New Year, Less Efficient

January 7th, 2007

So, going into the new year, I thought it would be good to have a program on hand that let me go into a little more detail than iCal. Sure, the real problem is that I have the attention span of a small rodent. I also have a touch of OCD. (I’m just as bad as everyone else, but isn’t it annoying as hell when people self diagnose like that?) I have a hard time writing when there’s anything in my RSS feed. That’s bad. Anyhow, I started digging into some productivity software. I looked at Task List and OmniOutliner. The end result was a lot of spent time, and the sinking sensation that this could take way too long.

It’s so easy to set out trying to become more efficient and then waste weeks not getting any goals done, but trying very hard to set up to get goals done. I’d really like something that has iCal, but a few of the functions of the two programs I just mentioned, there’s Kinkless for OmniOutliner, and that is almost there, but it doesn’t do it’s own calendar, yet still leaves you thinking, why can’t all of this be done in iCal. So I looked into 10.5. No deal. They’re adopting a bunch of stuff, and of course pretending no one gave them the idea. (Multiple desktops? We swear Linux has never done that…)

So I’ve decided to muddle through with iCal for a while. There’s no sense in learning a whole new system, when the old one was close. I’ll use that stuff… oh yeah, paper, and take notes in files. Maybe I’ll keep OmniOutliner around. that might be ok. Anyhow. I’m going to write.

All of this thanks to 43 Folders who curse/bless me with their productivity suggestions, I waste time.

One of the hardest things, I think, when trying to write while holding down a regular job, is holding yourself accountable. I’ve set many goals over the past few years. Few of them have been met. It might be that I was setting my sights to high, it might be that I’m lazy. I’m not sure which it is. I think part of it is that sometimes I sit down, start to write, and the world falls away for a while. I come back a couple of hours later with somewhere between one thousand and four thousand words from that. Generally speaking I find it better when it’s less. The few times I’ve done four thousand words in two hours it has not been very special. Anyhow, I’m digressing, those times when I just sit down and write are great, but I have the attention span of a lemur most of the time.
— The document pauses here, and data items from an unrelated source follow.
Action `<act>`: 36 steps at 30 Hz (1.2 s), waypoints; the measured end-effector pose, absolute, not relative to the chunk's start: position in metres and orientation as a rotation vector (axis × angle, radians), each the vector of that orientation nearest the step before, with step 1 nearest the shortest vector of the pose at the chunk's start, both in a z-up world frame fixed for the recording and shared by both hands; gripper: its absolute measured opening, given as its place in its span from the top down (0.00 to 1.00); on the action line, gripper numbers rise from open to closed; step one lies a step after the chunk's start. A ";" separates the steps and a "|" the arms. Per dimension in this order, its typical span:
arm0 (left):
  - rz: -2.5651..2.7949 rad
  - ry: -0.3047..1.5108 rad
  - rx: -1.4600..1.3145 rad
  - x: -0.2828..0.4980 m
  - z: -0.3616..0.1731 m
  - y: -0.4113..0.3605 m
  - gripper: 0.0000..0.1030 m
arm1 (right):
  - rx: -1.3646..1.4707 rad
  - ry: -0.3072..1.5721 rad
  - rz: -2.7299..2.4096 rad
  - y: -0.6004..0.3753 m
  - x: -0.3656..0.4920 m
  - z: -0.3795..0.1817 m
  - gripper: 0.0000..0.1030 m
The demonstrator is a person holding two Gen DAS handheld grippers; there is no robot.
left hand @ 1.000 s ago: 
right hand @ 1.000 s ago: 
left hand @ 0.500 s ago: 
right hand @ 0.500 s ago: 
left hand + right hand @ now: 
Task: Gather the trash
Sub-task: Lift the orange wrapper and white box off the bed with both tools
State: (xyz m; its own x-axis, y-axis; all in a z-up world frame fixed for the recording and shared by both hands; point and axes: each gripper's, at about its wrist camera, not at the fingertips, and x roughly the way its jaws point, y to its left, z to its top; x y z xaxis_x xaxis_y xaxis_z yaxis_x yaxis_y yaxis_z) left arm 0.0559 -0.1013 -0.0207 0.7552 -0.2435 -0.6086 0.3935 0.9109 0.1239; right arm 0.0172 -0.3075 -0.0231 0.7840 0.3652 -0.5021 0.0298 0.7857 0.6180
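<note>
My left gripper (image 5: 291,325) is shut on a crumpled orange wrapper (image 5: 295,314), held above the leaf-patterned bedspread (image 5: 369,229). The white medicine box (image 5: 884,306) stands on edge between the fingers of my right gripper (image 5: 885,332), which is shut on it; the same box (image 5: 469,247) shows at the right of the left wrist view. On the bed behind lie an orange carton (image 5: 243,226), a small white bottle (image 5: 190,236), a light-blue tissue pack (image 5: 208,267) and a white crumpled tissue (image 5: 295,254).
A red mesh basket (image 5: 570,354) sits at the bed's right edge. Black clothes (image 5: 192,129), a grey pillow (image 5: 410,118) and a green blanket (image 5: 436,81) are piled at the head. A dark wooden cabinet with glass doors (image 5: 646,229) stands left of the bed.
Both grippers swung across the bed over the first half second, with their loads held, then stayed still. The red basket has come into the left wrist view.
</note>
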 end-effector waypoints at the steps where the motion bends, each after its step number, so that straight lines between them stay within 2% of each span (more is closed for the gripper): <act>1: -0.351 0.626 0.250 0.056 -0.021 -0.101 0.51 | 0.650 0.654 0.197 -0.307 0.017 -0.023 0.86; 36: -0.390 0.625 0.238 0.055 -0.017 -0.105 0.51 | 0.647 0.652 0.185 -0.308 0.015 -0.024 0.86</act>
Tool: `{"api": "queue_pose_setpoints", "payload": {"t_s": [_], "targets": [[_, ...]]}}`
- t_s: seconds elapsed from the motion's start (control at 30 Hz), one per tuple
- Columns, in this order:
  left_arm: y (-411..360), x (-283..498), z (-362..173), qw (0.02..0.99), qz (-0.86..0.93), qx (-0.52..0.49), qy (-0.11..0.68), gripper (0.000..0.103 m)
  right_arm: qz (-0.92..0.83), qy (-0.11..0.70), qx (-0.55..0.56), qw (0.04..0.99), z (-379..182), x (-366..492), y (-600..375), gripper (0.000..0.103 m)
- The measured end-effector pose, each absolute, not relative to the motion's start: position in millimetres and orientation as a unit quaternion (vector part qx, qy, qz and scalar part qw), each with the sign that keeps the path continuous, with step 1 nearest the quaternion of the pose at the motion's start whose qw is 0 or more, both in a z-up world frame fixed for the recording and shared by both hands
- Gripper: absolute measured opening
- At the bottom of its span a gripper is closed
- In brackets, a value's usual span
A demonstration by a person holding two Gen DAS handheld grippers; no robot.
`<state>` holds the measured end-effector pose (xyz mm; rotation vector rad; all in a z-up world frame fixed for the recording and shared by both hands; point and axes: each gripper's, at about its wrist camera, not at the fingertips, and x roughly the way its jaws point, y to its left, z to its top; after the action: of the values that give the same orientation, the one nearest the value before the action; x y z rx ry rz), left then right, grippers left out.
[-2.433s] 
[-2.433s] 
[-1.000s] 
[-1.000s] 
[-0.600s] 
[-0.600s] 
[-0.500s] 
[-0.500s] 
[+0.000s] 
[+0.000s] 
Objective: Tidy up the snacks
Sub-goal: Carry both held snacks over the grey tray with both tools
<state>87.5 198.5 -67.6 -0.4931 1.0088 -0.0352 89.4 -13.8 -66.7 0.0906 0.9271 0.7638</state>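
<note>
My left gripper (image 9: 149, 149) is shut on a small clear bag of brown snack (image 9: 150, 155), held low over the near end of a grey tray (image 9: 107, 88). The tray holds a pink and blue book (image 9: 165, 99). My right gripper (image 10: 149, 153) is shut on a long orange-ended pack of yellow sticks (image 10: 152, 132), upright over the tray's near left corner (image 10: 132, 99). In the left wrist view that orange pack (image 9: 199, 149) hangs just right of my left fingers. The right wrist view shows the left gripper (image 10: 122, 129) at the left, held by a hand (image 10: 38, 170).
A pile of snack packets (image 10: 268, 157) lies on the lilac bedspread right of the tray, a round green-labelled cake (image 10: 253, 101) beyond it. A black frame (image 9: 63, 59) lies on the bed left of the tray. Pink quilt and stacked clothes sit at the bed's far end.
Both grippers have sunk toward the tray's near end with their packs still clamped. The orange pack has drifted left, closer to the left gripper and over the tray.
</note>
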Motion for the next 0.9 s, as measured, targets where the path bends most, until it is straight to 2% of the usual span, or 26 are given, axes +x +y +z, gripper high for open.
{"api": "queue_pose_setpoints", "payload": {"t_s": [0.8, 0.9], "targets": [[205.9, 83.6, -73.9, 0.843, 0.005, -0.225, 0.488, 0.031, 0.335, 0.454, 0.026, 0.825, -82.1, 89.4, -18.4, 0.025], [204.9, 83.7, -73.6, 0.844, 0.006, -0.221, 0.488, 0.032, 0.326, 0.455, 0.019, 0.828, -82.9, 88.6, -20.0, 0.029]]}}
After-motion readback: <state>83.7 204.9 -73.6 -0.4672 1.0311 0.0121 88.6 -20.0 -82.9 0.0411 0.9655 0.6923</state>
To this end I’ve tried setting myself a goal that has a solid deadline, 60,000 words in the main project by the start of 2007. I then figured out what that meant on a daily basis, and set up to track how I was doing against that number, so that if I fell behind I would know how much slack I needed to pick up. So far it has been… less disappointing than other methods. As an experiment in productivity, I will have to wait until the new to see if it bear fruit.

On an just slightly related note. 43folders makes me wonder what the balance is between being productive, and just thinking about being really productive. At least I’m thinking.